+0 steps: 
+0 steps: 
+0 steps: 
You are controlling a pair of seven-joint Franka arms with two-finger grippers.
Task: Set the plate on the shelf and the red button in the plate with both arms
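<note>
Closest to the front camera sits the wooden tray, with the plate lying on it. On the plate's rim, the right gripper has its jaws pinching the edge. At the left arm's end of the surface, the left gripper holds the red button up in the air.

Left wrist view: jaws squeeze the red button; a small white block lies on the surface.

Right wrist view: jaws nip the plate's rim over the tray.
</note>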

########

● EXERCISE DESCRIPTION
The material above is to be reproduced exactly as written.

● RESULT FOR THIS EXERCISE
+0 steps: 
+0 steps: 
+0 steps: 
You are controlling a pair of seven-joint Franka arms with two-finger grippers.
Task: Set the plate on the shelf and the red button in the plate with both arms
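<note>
Closest to the front camera sits the wooden tray, with the plate lying on it. On the plate's rim, the right gripper has its jaws pinching the edge. At the left arm's end of the surface, the left gripper holds the red button up in the air.

Left wrist view: jaws squeeze the red button; a small white block lies on the surface.

Right wrist view: jaws nip the plate's rim over the tray.
</note>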

No more output remains.